■ Exercise requirements: One number is the expected answer: the count of lines in the material below containing the word "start".

■ Listed records:
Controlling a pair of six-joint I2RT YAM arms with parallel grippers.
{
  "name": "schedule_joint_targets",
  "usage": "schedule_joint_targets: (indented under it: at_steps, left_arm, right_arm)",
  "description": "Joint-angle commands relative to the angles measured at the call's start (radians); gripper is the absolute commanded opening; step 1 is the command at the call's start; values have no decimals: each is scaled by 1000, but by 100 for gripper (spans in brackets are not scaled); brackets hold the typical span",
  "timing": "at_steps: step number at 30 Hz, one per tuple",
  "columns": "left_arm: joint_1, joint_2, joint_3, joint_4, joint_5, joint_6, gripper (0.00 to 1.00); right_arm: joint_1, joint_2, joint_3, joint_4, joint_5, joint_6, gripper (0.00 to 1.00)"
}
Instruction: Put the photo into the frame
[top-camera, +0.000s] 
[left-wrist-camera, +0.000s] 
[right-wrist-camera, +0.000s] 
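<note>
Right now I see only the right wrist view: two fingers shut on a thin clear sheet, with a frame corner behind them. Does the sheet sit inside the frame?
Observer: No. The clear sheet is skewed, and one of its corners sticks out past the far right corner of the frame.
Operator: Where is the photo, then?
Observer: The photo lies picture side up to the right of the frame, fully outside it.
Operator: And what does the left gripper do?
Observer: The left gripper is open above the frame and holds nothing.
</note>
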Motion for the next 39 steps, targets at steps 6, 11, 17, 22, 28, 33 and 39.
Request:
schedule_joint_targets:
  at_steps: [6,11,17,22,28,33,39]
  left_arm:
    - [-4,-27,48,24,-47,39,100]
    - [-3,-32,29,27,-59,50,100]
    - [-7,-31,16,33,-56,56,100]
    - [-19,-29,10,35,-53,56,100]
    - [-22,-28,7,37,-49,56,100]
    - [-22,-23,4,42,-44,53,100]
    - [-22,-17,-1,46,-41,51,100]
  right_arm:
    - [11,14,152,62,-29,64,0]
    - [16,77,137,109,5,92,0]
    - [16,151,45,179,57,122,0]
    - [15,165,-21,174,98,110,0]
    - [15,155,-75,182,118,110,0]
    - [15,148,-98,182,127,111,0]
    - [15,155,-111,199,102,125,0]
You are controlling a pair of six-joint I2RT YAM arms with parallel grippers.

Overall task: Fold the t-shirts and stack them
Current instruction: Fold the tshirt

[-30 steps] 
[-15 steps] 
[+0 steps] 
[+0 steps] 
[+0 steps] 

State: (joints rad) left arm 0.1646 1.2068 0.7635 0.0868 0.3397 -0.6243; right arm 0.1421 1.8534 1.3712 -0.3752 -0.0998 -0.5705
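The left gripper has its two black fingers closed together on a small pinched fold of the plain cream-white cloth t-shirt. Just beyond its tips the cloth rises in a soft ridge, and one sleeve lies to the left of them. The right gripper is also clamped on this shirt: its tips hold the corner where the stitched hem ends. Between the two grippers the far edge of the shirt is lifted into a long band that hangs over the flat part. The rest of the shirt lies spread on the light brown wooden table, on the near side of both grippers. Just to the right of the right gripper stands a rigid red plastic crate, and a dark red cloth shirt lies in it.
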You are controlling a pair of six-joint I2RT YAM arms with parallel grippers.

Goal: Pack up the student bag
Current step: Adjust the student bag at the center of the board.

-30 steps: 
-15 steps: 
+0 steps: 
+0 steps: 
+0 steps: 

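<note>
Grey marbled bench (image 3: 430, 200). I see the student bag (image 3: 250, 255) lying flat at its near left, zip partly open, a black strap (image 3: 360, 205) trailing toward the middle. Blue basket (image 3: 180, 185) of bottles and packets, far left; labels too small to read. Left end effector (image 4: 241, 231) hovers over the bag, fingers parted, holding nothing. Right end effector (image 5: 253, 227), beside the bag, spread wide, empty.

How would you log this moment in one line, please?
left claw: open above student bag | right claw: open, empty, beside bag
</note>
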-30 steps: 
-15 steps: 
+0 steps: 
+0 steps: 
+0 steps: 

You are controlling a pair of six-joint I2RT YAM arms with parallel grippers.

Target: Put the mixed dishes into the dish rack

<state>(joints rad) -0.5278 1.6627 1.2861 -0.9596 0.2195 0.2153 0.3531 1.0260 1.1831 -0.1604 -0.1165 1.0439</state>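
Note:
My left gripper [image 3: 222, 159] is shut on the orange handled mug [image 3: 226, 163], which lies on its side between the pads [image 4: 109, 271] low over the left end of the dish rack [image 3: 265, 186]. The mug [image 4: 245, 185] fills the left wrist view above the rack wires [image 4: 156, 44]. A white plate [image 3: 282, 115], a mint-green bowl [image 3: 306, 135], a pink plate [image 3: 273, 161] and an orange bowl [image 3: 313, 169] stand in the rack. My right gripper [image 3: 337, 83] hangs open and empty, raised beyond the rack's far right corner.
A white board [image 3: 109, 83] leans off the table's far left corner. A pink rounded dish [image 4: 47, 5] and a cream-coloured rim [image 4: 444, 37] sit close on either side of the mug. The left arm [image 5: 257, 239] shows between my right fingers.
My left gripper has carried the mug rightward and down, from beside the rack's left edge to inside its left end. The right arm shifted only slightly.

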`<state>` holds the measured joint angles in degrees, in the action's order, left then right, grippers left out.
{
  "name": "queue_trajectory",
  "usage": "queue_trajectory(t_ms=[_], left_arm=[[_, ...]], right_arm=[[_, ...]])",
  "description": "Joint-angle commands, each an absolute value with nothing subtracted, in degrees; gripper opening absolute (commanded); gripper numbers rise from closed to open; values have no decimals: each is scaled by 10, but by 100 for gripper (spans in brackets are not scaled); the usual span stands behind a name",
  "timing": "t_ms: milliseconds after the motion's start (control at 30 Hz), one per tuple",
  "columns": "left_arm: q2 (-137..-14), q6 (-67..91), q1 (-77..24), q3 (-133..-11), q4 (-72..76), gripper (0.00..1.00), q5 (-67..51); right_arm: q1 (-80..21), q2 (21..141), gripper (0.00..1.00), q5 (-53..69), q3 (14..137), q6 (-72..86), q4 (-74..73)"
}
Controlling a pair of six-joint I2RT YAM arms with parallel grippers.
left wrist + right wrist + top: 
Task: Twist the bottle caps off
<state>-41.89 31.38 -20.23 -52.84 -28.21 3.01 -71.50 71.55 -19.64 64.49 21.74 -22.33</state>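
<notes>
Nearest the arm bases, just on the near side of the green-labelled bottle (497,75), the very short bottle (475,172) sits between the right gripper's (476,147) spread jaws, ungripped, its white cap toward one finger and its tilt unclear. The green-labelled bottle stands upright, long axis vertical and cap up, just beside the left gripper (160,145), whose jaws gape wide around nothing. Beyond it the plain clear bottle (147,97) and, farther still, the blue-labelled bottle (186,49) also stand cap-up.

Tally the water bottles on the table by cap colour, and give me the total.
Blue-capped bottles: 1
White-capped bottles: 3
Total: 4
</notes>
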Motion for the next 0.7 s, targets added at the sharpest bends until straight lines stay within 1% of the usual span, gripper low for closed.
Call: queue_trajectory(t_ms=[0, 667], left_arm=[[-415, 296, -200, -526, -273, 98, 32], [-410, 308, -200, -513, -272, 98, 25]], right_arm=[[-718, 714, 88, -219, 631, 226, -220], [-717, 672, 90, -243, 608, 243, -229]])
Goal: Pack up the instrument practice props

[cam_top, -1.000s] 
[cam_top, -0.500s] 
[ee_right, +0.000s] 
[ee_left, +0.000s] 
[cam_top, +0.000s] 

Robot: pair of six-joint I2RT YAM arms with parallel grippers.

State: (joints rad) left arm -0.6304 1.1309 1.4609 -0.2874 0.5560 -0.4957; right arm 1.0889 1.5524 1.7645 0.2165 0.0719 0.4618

■ Response to the task: 2